|Publication number||US4166875 A|
|Application number||US 05/840,293|
|Publication date||Sep 4, 1979|
|Filing date||Oct 7, 1977|
|Priority date||Oct 7, 1977|
|Publication number||05840293, 840293, US 4166875 A, US 4166875A, US-A-4166875, US4166875 A, US4166875A|
|Inventors||Harry Bussey, Jr.|
|Original Assignee||Bussey Harry Jr|
|Export Citation||BiBTeX, EndNote, RefMan|
|Patent Citations (3), Referenced by (13), Classifications (16)|
|External Links: USPTO, USPTO Assignment, Espacenet|
This invention relates to a packaging material and, more particularly, to a loose fill packaging material comprised of elements which may free-flow with respect to one another rather than interlock.
Various types of loose fill packaging materials have heretofore been known. For example, U.S. Pat. No. 4,027,064 describes materials made of expandable or expanded thermoplastic material and formed with various shapes. Also, U.S. Pat. No. 3,074,543 describes elements made in the form of small collapsible cylinders; U.S. Pat. No. 3,188,264 describes elements with an elongated H-shape or Y-shape cross-section; and U.S. Pat. No. 3,251,728 describes elements with various random shapes.
Loose fill packaging materials are generally intended to provide a cushion to protect an item being transported in a shipping container against severe impacts or strong vibrations. During the transport of an item so cushioned, the loose fill packaging elements may at times tend to migrate within the shipping carton or other container to such an extent that the packaged item shifts to one side of the carton, and becomes subject to damage on that relatively unprotected side.

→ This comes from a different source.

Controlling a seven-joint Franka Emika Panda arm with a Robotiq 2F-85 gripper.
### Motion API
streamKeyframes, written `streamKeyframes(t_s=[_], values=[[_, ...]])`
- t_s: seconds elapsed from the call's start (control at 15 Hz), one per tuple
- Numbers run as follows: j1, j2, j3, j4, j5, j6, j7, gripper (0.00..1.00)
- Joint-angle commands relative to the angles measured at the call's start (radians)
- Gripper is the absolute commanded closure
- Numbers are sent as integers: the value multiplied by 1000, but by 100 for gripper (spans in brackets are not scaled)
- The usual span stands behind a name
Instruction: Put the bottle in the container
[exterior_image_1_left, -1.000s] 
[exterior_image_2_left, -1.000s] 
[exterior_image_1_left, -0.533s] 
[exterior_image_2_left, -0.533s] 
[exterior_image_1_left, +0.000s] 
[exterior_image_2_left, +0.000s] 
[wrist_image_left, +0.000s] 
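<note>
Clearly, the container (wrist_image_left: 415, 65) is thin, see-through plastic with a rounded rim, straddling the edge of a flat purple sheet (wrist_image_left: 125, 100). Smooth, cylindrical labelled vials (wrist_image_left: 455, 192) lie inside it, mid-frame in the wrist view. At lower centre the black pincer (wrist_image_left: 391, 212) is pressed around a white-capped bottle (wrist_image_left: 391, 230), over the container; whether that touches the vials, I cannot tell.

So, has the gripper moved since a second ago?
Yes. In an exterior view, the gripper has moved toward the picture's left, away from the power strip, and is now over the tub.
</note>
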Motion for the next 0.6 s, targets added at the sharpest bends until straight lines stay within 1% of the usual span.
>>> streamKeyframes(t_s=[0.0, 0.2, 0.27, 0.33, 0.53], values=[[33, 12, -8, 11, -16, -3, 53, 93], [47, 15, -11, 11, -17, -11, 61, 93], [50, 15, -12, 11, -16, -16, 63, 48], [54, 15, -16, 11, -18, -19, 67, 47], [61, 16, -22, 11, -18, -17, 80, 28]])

In order to overcome that problem, loose fill packing elements have heretofore been made with shapes which permit the packing elements to interlock with one another when the elements are in place within the shipping container. However, a problem has arisen with respect to the flowability of such interlocking elements when the elements are being inserted into or removed from a shipping carton. Thus, where their shape or variety of shapes permits the elements to interlock within the shipping carton, interlocking may also occur in the supply hopper employed to fill the shipping carton. In such an event, the elements may either fall from the supply hopper in interlocked batches which overfill the carton or inadequately fill the space provided for packaging within the carton, or the elements may become dammed at the mouth of the supply hopper and not fall into the carton at all. In such circumstances, time and labor must be expended to manually unblock the hopper to permit a flow of elements into the carton, manually remove the over-fill from the shipping carton or manually adjust the elements within the carton.

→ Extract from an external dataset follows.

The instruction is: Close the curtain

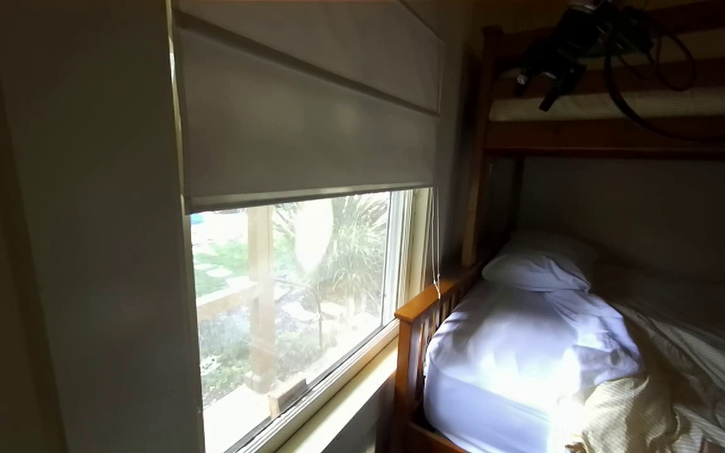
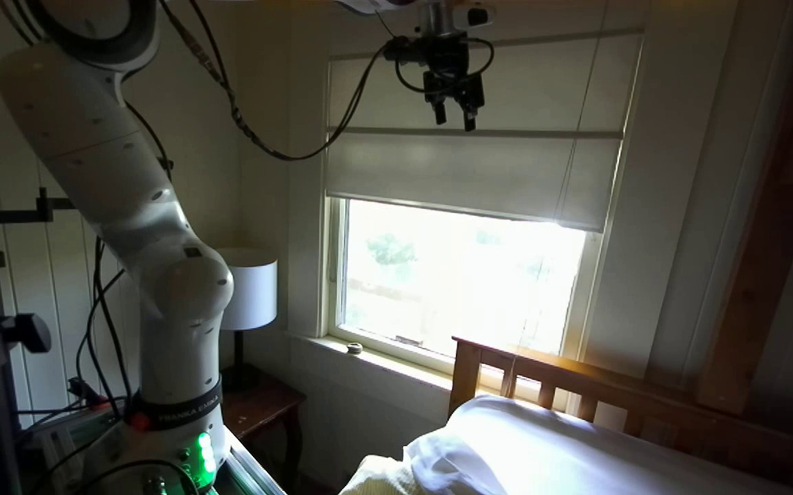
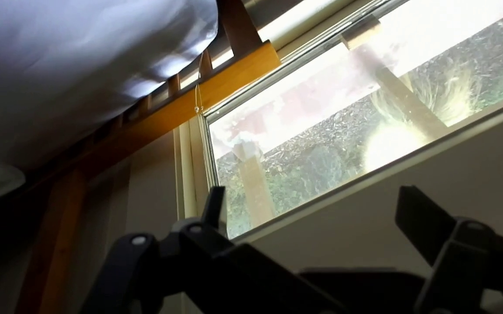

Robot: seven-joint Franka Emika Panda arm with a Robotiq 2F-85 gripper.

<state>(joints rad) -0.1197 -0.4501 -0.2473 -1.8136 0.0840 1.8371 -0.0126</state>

Loose fill packaging elements which interlock with one another are also not as readily removed as free-flowing packaging elements when unpacking the carton upon its delivery. Further, elements which interlock may also settle when they are within a carton if moved about within the carton as they may then interlock differently and occupy a different volume.
Packaging elements have heretofore been known which are free-flowing instead of interlocking in nature. For example, previously mentioned U.S. Pat. No. 4,027,064 describes packaging elements of a generally block C-shape which allows the elements to be readily flowable when being dumped into a shipping carton, while also allowing the elements to effect a nesting relationship when the packaging elements are in place about an item being packaged in a shipping carton. Such nesting serves to deter migration of the item being packaged in a shipping container to a side of the container. However, such nesting of the packaging elements also tends to reduce the total volume of voidage in the mass of packaging material about the packaged item, whereas a relatively large voidage is frequently desirable to reduce the cost of the packaging, the overall weight of the packed carton and the cost of shipment of the packed carton.

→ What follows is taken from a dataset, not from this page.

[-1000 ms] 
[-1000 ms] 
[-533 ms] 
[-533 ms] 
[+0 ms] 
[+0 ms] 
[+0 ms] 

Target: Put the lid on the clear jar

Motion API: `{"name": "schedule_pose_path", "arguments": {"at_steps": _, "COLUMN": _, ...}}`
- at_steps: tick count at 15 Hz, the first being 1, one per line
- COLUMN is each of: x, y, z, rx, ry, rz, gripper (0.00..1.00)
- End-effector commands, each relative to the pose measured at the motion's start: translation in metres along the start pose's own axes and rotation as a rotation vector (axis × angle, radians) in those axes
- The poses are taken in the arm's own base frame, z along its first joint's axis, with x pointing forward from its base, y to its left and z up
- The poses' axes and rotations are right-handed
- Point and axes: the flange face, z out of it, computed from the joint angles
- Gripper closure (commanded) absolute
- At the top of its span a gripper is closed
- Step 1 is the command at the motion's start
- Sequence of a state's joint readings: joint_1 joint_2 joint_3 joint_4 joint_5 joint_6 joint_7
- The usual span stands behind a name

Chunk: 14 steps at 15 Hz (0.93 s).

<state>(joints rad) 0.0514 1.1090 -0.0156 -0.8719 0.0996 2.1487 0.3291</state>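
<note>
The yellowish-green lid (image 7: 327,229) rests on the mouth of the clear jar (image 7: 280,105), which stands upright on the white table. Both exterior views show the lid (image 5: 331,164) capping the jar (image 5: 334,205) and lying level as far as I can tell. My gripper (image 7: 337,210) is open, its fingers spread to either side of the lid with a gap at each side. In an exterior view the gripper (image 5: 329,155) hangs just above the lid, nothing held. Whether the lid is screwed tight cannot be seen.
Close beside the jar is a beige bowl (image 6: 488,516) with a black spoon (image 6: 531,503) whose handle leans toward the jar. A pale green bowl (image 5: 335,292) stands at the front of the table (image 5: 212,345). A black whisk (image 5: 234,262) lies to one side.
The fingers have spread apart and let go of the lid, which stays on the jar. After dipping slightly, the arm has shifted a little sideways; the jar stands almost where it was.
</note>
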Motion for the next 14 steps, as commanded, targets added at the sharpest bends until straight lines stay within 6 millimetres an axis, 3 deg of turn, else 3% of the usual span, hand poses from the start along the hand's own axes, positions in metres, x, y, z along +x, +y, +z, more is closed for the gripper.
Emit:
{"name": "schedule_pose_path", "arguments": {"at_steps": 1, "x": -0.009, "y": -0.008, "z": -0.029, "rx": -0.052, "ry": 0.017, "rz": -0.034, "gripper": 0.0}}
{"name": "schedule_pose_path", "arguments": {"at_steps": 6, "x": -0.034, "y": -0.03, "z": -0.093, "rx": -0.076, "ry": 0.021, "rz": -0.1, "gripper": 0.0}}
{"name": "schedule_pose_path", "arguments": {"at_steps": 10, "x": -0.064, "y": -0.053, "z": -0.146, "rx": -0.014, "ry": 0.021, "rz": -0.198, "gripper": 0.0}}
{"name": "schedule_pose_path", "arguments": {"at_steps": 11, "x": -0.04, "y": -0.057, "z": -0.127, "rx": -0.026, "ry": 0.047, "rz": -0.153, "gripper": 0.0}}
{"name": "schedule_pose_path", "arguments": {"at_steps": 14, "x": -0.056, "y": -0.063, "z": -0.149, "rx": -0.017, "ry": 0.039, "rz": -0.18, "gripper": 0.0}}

Accordingly, it is an object of the invention to provide a loose fill packaging material which is free-flowing upon both insertion into and removal from a shipping container, and which also provides a relatively large voidage within a shipping carton when the packaging material is in use.
It is another object of the invention to reduce the shipping weight of a carton containing an item packed in a resilient packaging material.
It is another object of the invention to provide a loose fill packaging material which is capable of efficiently cushioning an item within a shipping carton.
It is another object of the invention to provide a packaging material element of relatively simple construction which can be manufactured in a relatively easy manner.
Briefly, the invention provides a loose fill packaging material which is comprised of a plurality of resilient elements each of which has a body portion and three leg portions extending from the body portion. The leg portions of each element define recesses in the element, and each of the leg portions has a width which is greater than the corresponding width of a recess.
The shape of the packaging element and the relative sizes of their leg portions and recesses are such that the leg portions of one element cannot fit into the recesses of another element in an interlocking relation. This characteristic allows the elements to be both readily poured into and removed from a shipping carton and also to take on a random relationship with respect to each other, without interlocking, when in a shipping carton. As a result, the packaging mass formed by the elements when they are in a shipping carton has a relatively high voidage or porosity, that is, a relatively large amount of air space is contained within the mass of elements.
When the packaging elements form a packaging mass within a shipping carton, the bulk provided by the body and leg portions of the packaging elements provides a cushion to absorb vibration and impact forces imposed on the shipping carton. Also, the recesses and the corners of the body and leg portions of the packaging elements abut and interrelate, without interlocking, to provide a relatively stable mass of packaging material within the shipping carton.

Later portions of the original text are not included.